ヴァンは確かに地殻に堕ちましたが、ディストは逃亡し他は生死不明の者ばかりです。
この病室の外に警備の者を数人配置させています。何もないとは思いますが、警戒を怠らないでください」
「わかった。すまないな、今はまだこんな身体だから何の役にも立たなくて」
「いえ、あなたはゆっくり休んでください。そして悪いと思うなら、回復したらルークに顔をみせてあげなさい。
かなり心配していましたから」
「ああ、そうだな。

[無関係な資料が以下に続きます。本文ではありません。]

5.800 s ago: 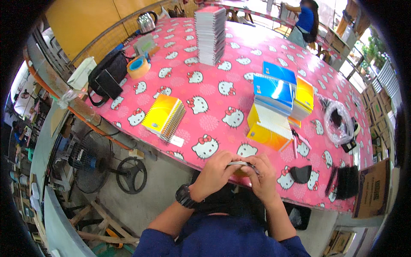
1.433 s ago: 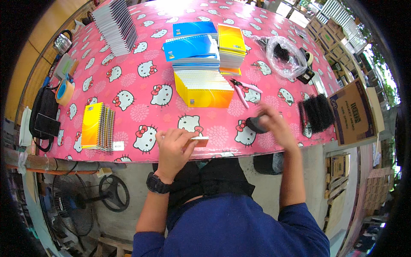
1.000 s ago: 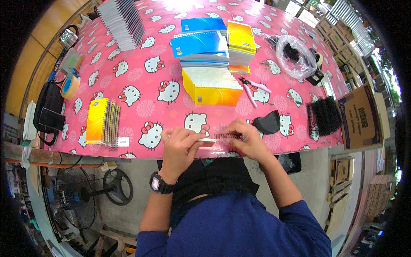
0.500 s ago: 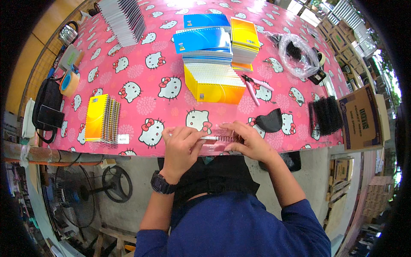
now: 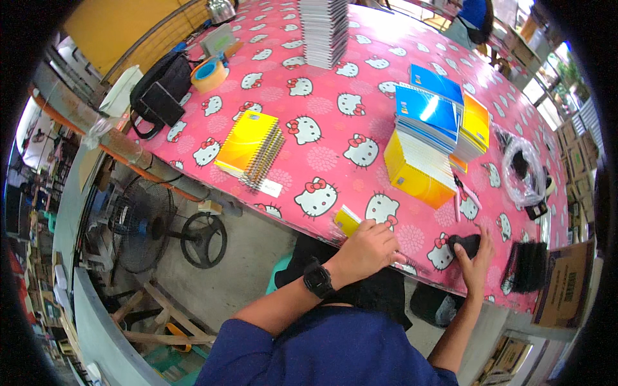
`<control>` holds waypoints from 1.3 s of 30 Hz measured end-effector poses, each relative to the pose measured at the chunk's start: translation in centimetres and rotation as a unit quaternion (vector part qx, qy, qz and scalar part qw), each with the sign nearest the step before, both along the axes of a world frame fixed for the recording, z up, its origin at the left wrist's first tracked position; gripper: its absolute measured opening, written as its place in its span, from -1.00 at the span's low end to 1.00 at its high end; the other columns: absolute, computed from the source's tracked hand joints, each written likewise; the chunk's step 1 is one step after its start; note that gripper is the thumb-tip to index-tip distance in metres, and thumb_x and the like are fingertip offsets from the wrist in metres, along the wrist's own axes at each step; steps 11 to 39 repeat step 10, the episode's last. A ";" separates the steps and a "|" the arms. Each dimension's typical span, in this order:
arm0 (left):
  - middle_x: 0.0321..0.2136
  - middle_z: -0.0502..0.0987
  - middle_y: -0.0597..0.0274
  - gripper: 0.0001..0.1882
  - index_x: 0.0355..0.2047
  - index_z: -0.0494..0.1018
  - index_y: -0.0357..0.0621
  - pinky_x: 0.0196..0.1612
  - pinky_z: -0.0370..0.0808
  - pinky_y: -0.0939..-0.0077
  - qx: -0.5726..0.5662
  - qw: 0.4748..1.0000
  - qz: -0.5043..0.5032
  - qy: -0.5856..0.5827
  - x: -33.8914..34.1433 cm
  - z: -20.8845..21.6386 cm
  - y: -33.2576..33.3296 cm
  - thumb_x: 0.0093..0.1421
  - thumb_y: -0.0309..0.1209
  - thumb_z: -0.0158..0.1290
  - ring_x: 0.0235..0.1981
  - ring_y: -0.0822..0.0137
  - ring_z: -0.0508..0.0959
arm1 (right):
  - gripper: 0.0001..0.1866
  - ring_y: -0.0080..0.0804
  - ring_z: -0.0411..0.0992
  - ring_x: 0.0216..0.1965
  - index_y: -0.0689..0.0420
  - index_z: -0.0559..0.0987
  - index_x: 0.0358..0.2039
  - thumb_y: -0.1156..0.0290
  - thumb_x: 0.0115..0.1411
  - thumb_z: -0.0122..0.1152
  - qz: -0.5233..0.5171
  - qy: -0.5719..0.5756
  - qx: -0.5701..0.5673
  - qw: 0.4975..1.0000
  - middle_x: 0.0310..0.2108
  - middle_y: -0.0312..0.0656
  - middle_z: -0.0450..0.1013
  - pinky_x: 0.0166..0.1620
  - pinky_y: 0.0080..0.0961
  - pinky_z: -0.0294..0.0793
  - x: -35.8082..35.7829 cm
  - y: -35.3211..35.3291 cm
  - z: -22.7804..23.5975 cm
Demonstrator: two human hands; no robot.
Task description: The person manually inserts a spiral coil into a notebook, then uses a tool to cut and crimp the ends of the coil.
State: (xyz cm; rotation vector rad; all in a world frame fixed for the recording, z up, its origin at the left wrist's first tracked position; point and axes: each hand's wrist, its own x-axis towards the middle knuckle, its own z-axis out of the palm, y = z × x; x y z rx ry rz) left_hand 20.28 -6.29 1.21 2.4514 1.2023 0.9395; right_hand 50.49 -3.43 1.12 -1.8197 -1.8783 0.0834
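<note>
Near the table's front edge, my left hand (image 5: 367, 253) is closed around a small yellow notebook (image 5: 347, 220), whose far end sticks out past my fingers. A thin dark wire coil (image 5: 417, 263) extends from the other side of that hand, blurred. My right hand (image 5: 474, 267) is apart from the coil, with thumb and fingers spread beside a black rounded soft-looking piece (image 5: 465, 247). Whether the fingers touch that piece I cannot tell. Beyond my hands stand yellow notebooks (image 5: 418, 170) in a row, and pink-handled pliers (image 5: 467, 199) lie beside them.
Blue notebooks (image 5: 428, 110) and more yellow ones (image 5: 475, 125) stand behind. Spiral-bound yellow notebooks (image 5: 251, 145) lie to the left, near tape rolls (image 5: 210, 74) and a black bag (image 5: 164, 90). Black coils (image 5: 524, 267) and a cardboard box (image 5: 566, 286) are at right.
The view has swung, so the table appears tilted. My right hand has let go of the coil and moved right to the black piece. My left hand keeps its hold on the notebook.
</note>
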 end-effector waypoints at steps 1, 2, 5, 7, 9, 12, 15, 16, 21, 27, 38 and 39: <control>-0.38 0.46 0.25 -0.74 -0.36 0.41 -0.06 -0.16 0.27 0.38 0.014 0.998 0.010 -0.054 0.0 0.6 -0.2 0.01 -0.22 0.11 -0.27 0.28 0.45 | -0.36 0.06 0.14 0.11 0.16 0.38 0.00 0.23 -0.11 0.34 0.008 0.001 0.003 1.000 0.17 0.10 0.13 0.14 -0.15 0.12 0.7 -0.3 -1.3; -0.38 0.46 0.25 -0.74 -0.36 0.41 -0.06 -0.16 0.27 0.38 0.019 0.998 0.015 -0.055 -0.2 0.6 -0.1 0.01 -0.22 0.11 -0.27 0.28 0.45 | -0.33 0.09 0.11 0.13 0.15 0.38 0.00 0.20 -0.14 0.36 0.023 -0.044 -0.019 0.999 0.19 0.11 0.09 0.15 -0.12 0.10 1.1 -0.5 -2.5; -0.38 0.45 0.29 -0.75 -0.34 0.41 -0.03 -0.11 0.24 0.37 0.008 0.999 -0.022 -0.040 -0.7 0.3 -0.2 0.01 -0.21 0.12 -0.25 0.30 0.45 | -0.28 0.11 0.07 0.16 0.14 0.38 0.01 0.16 -0.19 0.39 0.028 -0.061 -0.053 0.996 0.22 0.12 0.03 0.16 -0.10 0.09 1.4 -0.3 -3.3; -0.36 0.45 0.33 -0.73 -0.31 0.42 0.01 -0.03 0.20 0.33 0.021 1.000 -0.004 0.003 -0.6 0.1 0.0 0.01 -0.20 0.12 -0.21 0.32 0.44 | -0.23 0.09 0.03 0.19 0.13 0.37 0.02 0.08 -0.21 0.39 0.014 0.023 -0.080 0.996 0.25 0.09 -0.03 0.18 -0.13 0.07 1.3 0.0 -2.9; -0.36 0.45 0.33 -0.71 -0.27 0.41 0.02 0.00 0.18 0.24 0.003 1.000 0.002 0.020 -1.2 0.5 0.0 0.02 -0.18 0.11 -0.19 0.32 0.44 | -0.23 0.06 0.02 0.21 0.10 0.37 0.04 -0.04 -0.15 0.33 0.104 0.152 -0.125 0.975 0.27 0.03 -0.04 0.19 -0.15 0.06 1.2 0.2 -2.5; -0.36 0.45 0.33 -0.69 -0.24 0.41 0.03 0.02 0.15 0.16 -0.016 0.999 0.005 0.030 -1.6 0.6 0.0 0.03 -0.16 0.10 -0.18 0.33 0.44 | -0.22 0.04 0.00 0.23 0.07 0.37 0.05 -0.16 -0.10 0.26 0.187 0.273 -0.167 0.929 0.28 -0.02 -0.06 0.21 -0.17 0.04 1.3 0.0 -2.3; -0.36 0.45 0.33 -0.69 -0.24 0.41 0.03 0.02 0.15 0.16 -0.016 0.999 0.005 0.030 -1.6 0.6 0.0 0.03 -0.16 0.10 -0.18 0.33 0.44 | -0.22 0.04 0.00 0.23 0.07 0.37 0.05 -0.16 -0.10 0.26 0.187 0.273 -0.167 0.929 0.28 -0.02 -0.06 0.21 -0.17 0.04 1.3 0.0 -2.3; -0.36 0.45 0.33 -0.69 -0.24 0.41 0.03 0.02 0.15 0.16 -0.016 0.999 0.005 0.030 -1.6 0.6 0.0 0.03 -0.16 0.10 -0.18 0.33 0.44 | -0.22 0.04 0.00 0.23 0.07 0.37 0.05 -0.16 -0.10 0.26 0.187 0.273 -0.167 0.929 0.28 -0.02 -0.06 0.21 -0.17 0.04 1.3 0.0 -2.3; -0.36 0.45 0.33 -0.69 -0.24 0.41 0.03 0.02 0.15 0.16 -0.016 0.999 0.005 0.030 -1.6 0.6 0.0 0.03 -0.16 0.10 -0.18 0.33 0.44 | -0.22 0.04 0.00 0.23 0.07 0.37 0.05 -0.16 -0.10 0.26 0.187 0.273 -0.167 0.929 0.28 -0.02 -0.06 0.21 -0.17 0.04 1.3 0.0 -2.3; -0.36 0.45 0.33 -0.69 -0.24 0.41 0.03 0.02 0.15 0.16 -0.016 0.999 0.005 0.030 -1.6 0.6 0.0 0.03 -0.16 0.10 -0.18 0.33 0.44 | -0.22 0.04 0.00 0.23 0.07 0.37 0.05 -0.16 -0.10 0.26 0.187 0.273 -0.167 0.929 0.28 -0.02 -0.06 0.21 -0.17 0.04 1.3 0.0 -2.3; -0.36 0.45 0.33 -0.69 -0.24 0.41 0.03 0.02 0.15 0.16 -0.016 0.999 0.005 0.030 -1.6 0.6 0.0 0.03 -0.16 0.10 -0.18 0.33 0.44 | -0.22 0.04 0.00 0.23 0.07 0.37 0.05 -0.16 -0.10 0.26 0.187 0.273 -0.167 0.929 0.28 -0.02 -0.06 0.21 -0.17 0.04 1.3 0.0 -2.3; -0.36 0.45 0.33 -0.69 -0.24 0.41 0.03 0.02 0.15 0.16 -0.016 0.999 0.005 0.030 -1.6 0.6 0.0 0.03 -0.16 0.10 -0.18 0.33 0.44 | -0.22 0.04 0.00 0.23 0.07 0.37 0.05 -0.16 -0.10 0.26 0.187 0.273 -0.167 0.929 0.28 -0.02 -0.06 0.21 -0.17 0.04 1.3 0.0 -2.3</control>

一度キムラスカにも顔を出さないといけないな」
それでは、と告げてジェイドが部屋を出て行く。


ジェイドの気配が消えると、ガイはそっと瞳を伏せる。
エルドラントの存在を何故言えなかったのだろう。
もし六神将が生存しているなら、その地に逃げ込んだ可能性は高い。
なのにその事をとうとう告げれずにいた。
閉じた瞼の裏に、記憶と変わらないホドが蘇る。
ガイはあの小さな世界を懐かしみ、そして、少し憎んだ。





きいと音を立ててバルコニーに続く扉が開く。
気づけばもう夜になっていたようだ。
身体を起こせば、月光を背にして、淡く光る男が静かに立っている。
驚愕よりも、やはり、という思いでガイは仰ぎ見る。
「……死にぞこない」
思わず憎まれ口をたたくガイに、ヴァンは淡く微笑む。
ヴァンの瞳は穏やかで、そこに狂気の光は消えていた。
静かに中央に座した寝台に近づくと、ガイのそばで膝を折る。
「ガイラルディア様」
「泣き虫の、はつけないのか」
「大切な事を忘れておりました。私はあなたの泣き顔よりも、泣いた後輝く笑みを向けてくださる事が至上の悦びであった事を」
その言葉に瞠目し、そしてやれやれとため息をつく。
真顔で何を言い出すのかと思えば。
「……本当にお前の冗談は笑えないな」
「まごうことなき真実でありますが」
地殻に落ちた時に、頭のどこかを打ち付けたのだろうか。
場に相応しくない心配をしながら、ガイの胸の奥は喜びにざわめいた。


深く頭を垂れたヴァンは腰の剣を抜き、そしてガイへと捧げる。
「あなたが剣を返すというならば、私は何度でもあなたに剣を捧げましょう。
ガイラルディア様、この新たに得た生命はあなたのために。
あなただけに捧げるものだ」
そのままの姿勢でヴァンは微動だにしない。
ガイは静かにヴァンを見つめる。
「ばか、だな」
小さく呟くと、ヴァンに顔をあげるように促す
ゆっくりと顔をあげるヴァンの額にガイの唇が落とされた。






「ガルディオス殿。今、何か物音が」
兵士が扉を叩くが、中からなにも声が返ってこない。
兵士たちは顔を見合わせ、カーティス大佐の命に従い、鍵をあけて中にはいる。
開かれたバルコニーから一陣の風が入り、バザバサとカーテンが揺れる。
だが部屋には誰の気配も残ってはいなかった





匿名さまからいただきました30000フリリクのヴァンガイの続きです。
前半と後半で色々トーンが違いすぎて泣けます。
ですが、書いていて楽しかったです。というか、もう少し話をふくらませたくて仕方なかったです。
ヴァンガイを楽しく書かせていただくきっかけを本当にありがとうございます。